The theoretical analysis of infinite-width neural networks has led to many interesting practical results (choice of initialization schemes, choice of Bayesian priors etc.). However, the traditional infinite-width framework focuses on fixed depth networks and omits the large depth behavior of these models. In this talk, I will cover different topics on the infinite-width-then-infinite-depth networks and show how we can leverage some theoretical results to obtain principled algorithms. The following papers will be covered in this talk:
On the Impact of the activation function on deep neural networks training. ICML 2019. (Joint work with A. Doucet and J. Rousseau)
Stable ResNet. AISTATS 2021. (Joint work with E. Clerico, B. He, G. Deligiannidis, A. Doucet, and J. Rousseau)
Soufiane Hayou obtained his PhD in statistics in 2021 from Oxford where he was advised by Arnaud Doucet and Judith Rousseau. He graduated from Ecole Polytechnique in Paris before joining Oxford.

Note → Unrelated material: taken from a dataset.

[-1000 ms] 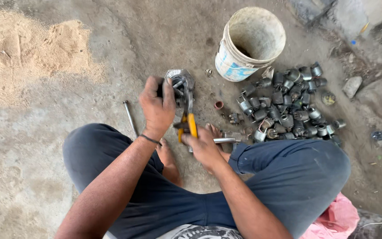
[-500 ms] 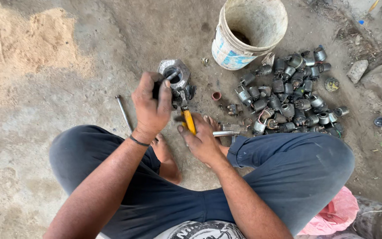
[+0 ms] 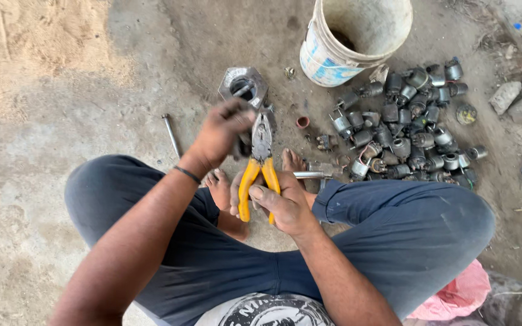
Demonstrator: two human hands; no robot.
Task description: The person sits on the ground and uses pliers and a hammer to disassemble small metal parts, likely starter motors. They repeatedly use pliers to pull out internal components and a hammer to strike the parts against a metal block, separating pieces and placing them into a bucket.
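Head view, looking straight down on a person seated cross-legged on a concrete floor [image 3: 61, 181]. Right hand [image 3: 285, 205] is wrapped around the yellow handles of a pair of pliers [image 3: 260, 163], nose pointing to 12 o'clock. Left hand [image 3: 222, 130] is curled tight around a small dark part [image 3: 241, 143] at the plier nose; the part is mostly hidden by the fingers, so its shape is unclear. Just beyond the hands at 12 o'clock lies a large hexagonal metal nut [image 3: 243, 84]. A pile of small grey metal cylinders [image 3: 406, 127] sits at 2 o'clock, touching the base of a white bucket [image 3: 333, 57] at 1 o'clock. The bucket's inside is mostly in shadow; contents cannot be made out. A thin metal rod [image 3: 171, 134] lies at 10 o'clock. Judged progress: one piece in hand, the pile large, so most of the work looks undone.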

During his PhD, he worked mainly on the theory of randomly initialized infinite-width neural networks on topics including the impact of the hyperparameters (variance of the weights, activation function) and the architecture (fully-connected, convolutional, skip connections) on how the 'geometric' information propagates inside the network. He is currently a visiting assistant professor of mathematics at the National University of Singapore.